Try it:
Line by line, give the data again exactly as it appears, but without pictures.

Input data:
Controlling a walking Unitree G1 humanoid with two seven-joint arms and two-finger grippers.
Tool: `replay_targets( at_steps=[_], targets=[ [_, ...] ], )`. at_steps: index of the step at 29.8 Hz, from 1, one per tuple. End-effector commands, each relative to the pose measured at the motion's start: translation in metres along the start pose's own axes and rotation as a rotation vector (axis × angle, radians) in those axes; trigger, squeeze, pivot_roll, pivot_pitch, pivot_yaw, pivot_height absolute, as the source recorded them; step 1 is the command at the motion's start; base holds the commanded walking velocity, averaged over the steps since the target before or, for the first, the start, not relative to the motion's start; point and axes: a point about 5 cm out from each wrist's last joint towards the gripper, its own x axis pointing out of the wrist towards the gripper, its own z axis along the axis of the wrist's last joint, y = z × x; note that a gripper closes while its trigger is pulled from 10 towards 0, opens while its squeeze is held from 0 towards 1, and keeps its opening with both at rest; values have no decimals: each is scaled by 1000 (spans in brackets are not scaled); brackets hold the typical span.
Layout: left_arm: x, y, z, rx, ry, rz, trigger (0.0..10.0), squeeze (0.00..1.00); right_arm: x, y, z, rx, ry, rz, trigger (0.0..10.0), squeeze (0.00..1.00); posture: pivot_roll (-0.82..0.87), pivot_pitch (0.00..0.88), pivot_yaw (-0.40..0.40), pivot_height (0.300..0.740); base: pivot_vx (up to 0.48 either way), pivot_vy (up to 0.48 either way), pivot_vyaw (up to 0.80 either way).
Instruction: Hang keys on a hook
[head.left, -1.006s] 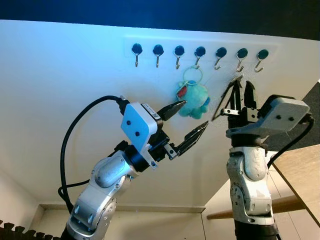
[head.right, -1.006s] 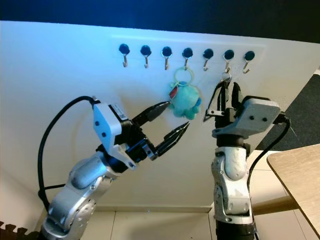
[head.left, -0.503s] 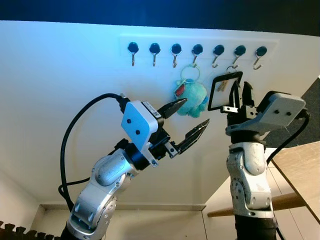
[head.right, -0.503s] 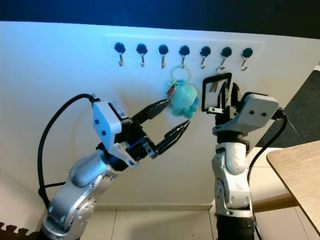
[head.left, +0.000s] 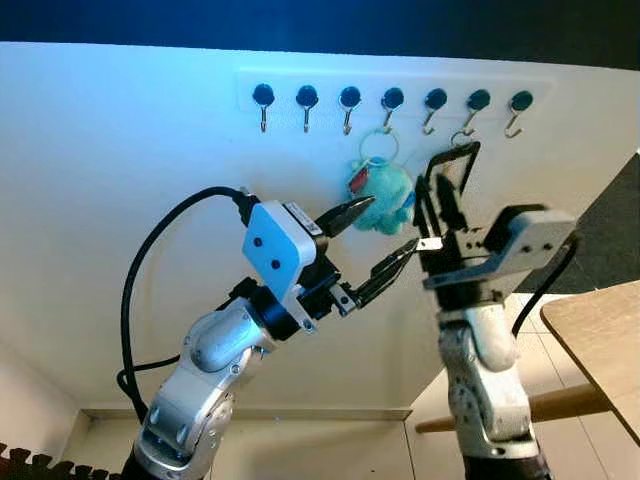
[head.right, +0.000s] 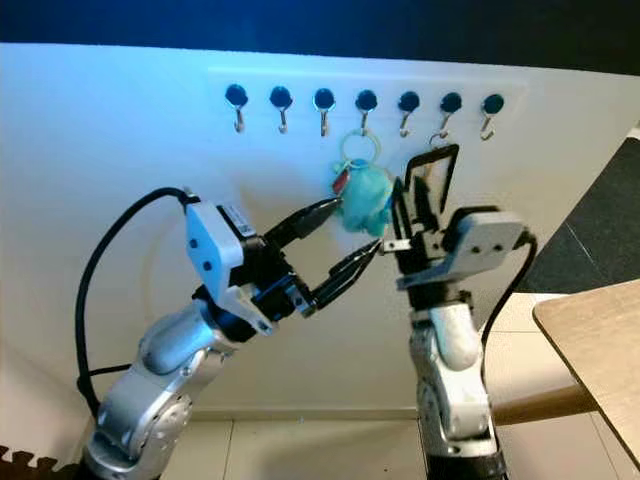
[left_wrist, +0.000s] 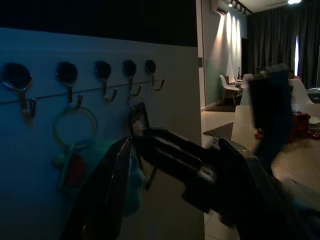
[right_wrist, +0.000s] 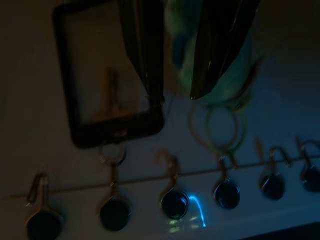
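Hanging keys (head.left: 452, 170), apparently on hook (head.left: 473, 112).

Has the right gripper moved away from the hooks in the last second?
Yes. The right gripper has dropped below the hooks and shifted left toward the plush toy, leaving the keys hanging.

Hook rail (head.left: 330, 82) with keys (head.left: 455, 160) (plush keyring (head.left: 383, 185) too)
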Motion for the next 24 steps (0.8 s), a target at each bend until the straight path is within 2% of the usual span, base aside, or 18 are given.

Answer section:
Controlling a walking Unitree G1 humanoid with two seven-joint arms and two-finger grippers.
Tool: `replay_targets( at_steps=[_], targets=[ [_, ...] ], )`. at_steps: index of the step at 29.8 Hz, from 1, one per tuple. End-effector commands, each relative to the pose measured at the motion's start: translation in metres along the start pose's own axes and rotation as a rotation vector (axis × angle, radians) in those axes; trigger, squeeze, pivot_roll, pivot_pitch, pivot_yaw, pivot_height absolute, as the source recorded them; step 1 is the command at the motion's start; base holds the commanded walking velocity, averaged over the steps since the target before or, for the first, the start, not relative to the motion's start; point and axes: a point about 5 cm out from each wrist's last joint towards the gripper, its own x axis pointing out of the wrist towards the gripper, its own z axis along the axis of the wrist's last joint, y = z × x; note that a gripper closes while its trigger is pulled from 10 towards 0, opens while its squeeze is held from 0 towards 1, and keeps its opening with both at rest; values have no decimals: each is scaled by 1000 (spans in brackets are not scaled); brackets hold the typical span.
Layout: left_arm: x, y, z, rx, ry, rz, trigger (0.0..10.0), squeeze (0.00..1.00); right_arm: x, y, z, rx, ry, rz, trigger (0.0..10.0), squeeze (0.00..1.00); posture: pivot_roll (-0.82..0.87), pivot_pitch (0.00..0.88), pivot_yaw (-0.40..0.40), pivot_height (0.300..0.740); base: pivot_vx (up to 0.48 either way), pivot_vy (up to 0.48 either way), pivot_vyaw (up to 0.80 either way).
Instruction: Hang keys on a hook
[head.left, -1.006s] 
[head.right, -1.006s] 
[head.left, -0.503s] 
[head.right, -0.503s] 
[head.left, +0.000s] 
[head.right, +0.000s] 
[left_wrist, +0.000s] 
[right_wrist, +0.000s] 
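Hanging keys (head.left: 452, 170), apparently on hook (head.left: 473, 112).

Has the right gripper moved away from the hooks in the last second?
Yes. The right gripper has dropped below the hooks and shifted left toward the plush toy, leaving the keys hanging.

Hook rail (head.left: 330, 82) with keys (head.left: 455, 160) (plush keyring (head.left: 383, 185) too)
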Motion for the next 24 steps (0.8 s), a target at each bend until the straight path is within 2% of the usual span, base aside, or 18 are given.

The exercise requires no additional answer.